Assigned task —
Starting from the line with "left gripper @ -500" and going up to and including the line with "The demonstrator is", copy the listing below exactly. Leave all images out.
━━━
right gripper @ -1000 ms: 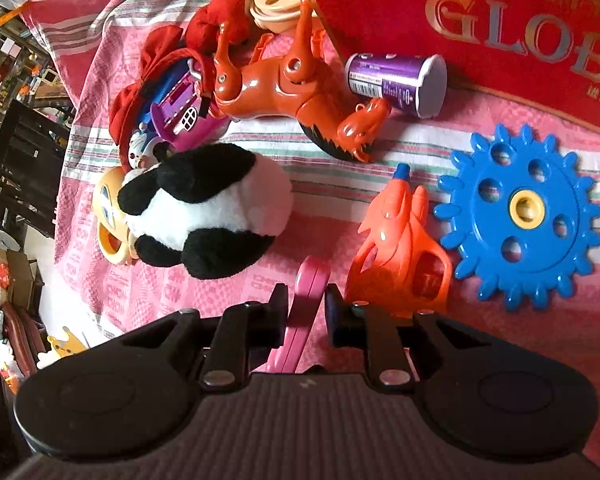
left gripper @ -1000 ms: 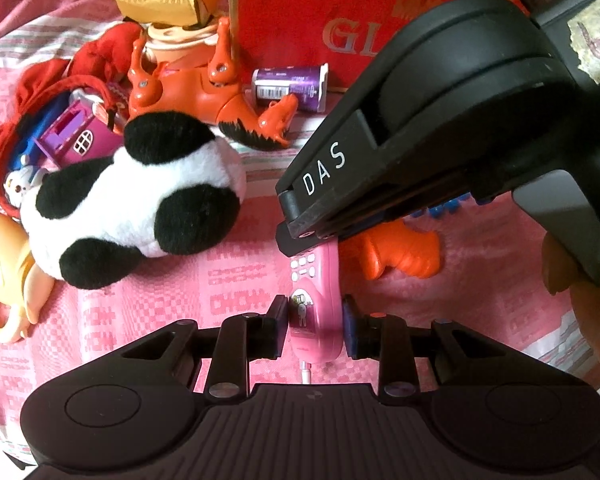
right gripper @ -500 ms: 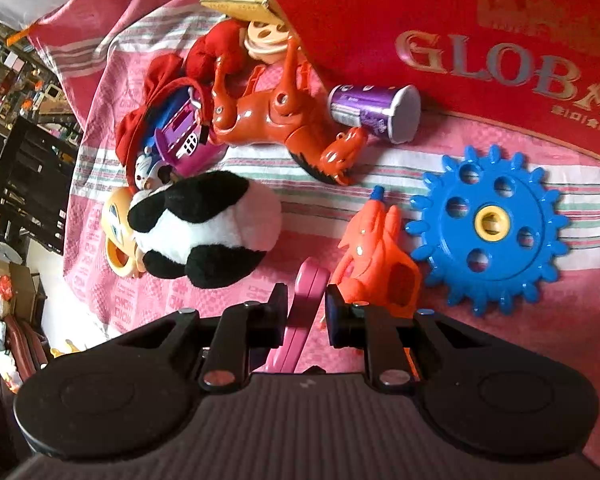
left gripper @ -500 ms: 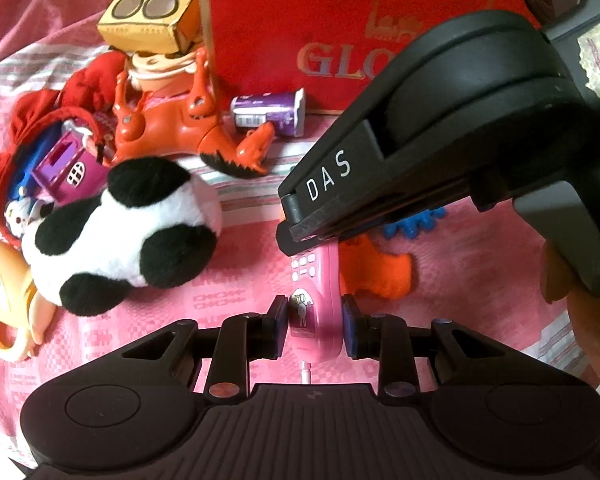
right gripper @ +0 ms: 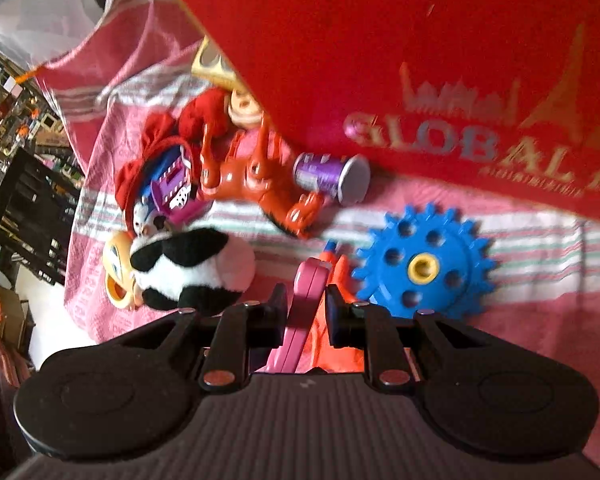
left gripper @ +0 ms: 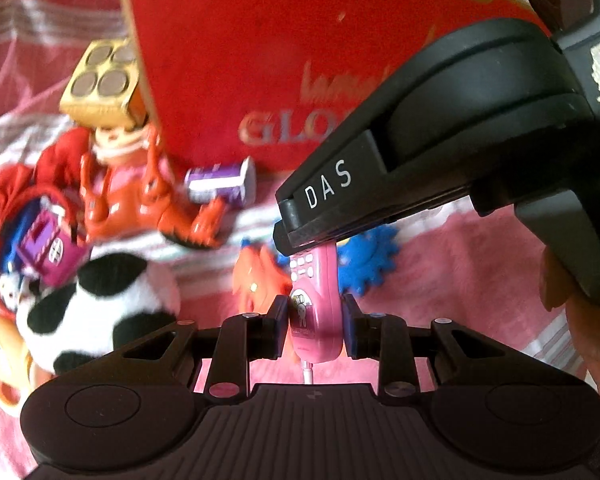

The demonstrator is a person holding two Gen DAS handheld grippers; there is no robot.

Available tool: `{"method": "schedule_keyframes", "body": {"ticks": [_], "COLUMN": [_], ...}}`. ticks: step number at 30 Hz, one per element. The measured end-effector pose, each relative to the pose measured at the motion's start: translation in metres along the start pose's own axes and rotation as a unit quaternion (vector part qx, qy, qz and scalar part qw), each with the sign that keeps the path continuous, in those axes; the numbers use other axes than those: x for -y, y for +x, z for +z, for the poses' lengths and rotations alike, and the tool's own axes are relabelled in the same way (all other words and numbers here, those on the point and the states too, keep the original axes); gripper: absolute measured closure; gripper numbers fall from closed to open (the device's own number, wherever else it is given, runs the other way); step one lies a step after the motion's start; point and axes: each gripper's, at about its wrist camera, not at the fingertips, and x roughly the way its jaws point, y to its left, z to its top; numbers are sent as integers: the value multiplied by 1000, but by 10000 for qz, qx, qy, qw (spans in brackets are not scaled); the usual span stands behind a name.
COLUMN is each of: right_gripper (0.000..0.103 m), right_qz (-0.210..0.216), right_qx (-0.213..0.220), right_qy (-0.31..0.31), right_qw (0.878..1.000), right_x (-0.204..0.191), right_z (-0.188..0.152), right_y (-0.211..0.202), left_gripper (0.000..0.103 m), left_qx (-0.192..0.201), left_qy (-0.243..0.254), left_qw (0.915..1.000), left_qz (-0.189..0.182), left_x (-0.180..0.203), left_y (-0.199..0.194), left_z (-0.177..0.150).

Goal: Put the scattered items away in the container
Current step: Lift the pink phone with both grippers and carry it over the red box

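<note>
A pink toy phone (left gripper: 315, 312) is held by both grippers, up above the pink cloth. My left gripper (left gripper: 315, 326) is shut on its lower end. My right gripper (right gripper: 306, 312) is shut on its upper end (right gripper: 304, 308), seen edge-on; its black body (left gripper: 440, 152) crosses the left wrist view. The red box (right gripper: 380, 60) marked GLOBAL stands behind. Scattered below lie a panda plush (right gripper: 188, 272), an orange horse (right gripper: 256, 176), a purple can (right gripper: 332, 174), a blue gear (right gripper: 424, 268) and an orange toy (left gripper: 260, 276).
At the left lie a red cloth toy (right gripper: 160, 148), a purple toy house (left gripper: 46, 248), a yellow-orange toy (right gripper: 114, 276) and a gold box (left gripper: 102, 88) with round discs. The cloth's left edge drops to a cluttered floor (right gripper: 16, 184).
Both grippers have risen with the pink phone and moved toward the red box, which now fills more of both views. The toys on the cloth look smaller and lower.
</note>
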Motion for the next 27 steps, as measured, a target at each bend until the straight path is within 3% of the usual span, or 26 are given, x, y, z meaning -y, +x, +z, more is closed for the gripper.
{"method": "schedule_keyframes", "body": {"ticks": [12, 27], "right_gripper": [80, 79], "right_qz": [-108, 337], "right_qx": [630, 1071], "right_qy": [-370, -826], "right_qw": [9973, 9902], "right_x": [0, -16], "right_z": [18, 42], "right_y": [-50, -95], "left_gripper": [77, 77], "left_qx": [476, 1038], "left_qy": [152, -29], "left_qw": [9987, 9944], "left_qz": [-63, 199], "left_x": [26, 25], "left_y": [-28, -73], "left_z": [35, 62]}}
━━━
Result —
left gripper @ -500 ms: 
right gripper @ +0 ms: 
left gripper @ +0 ms: 

The demonstrator is a person holding two Gen DAS handheld grippers; there is no robot.

No more work remains for this exercise.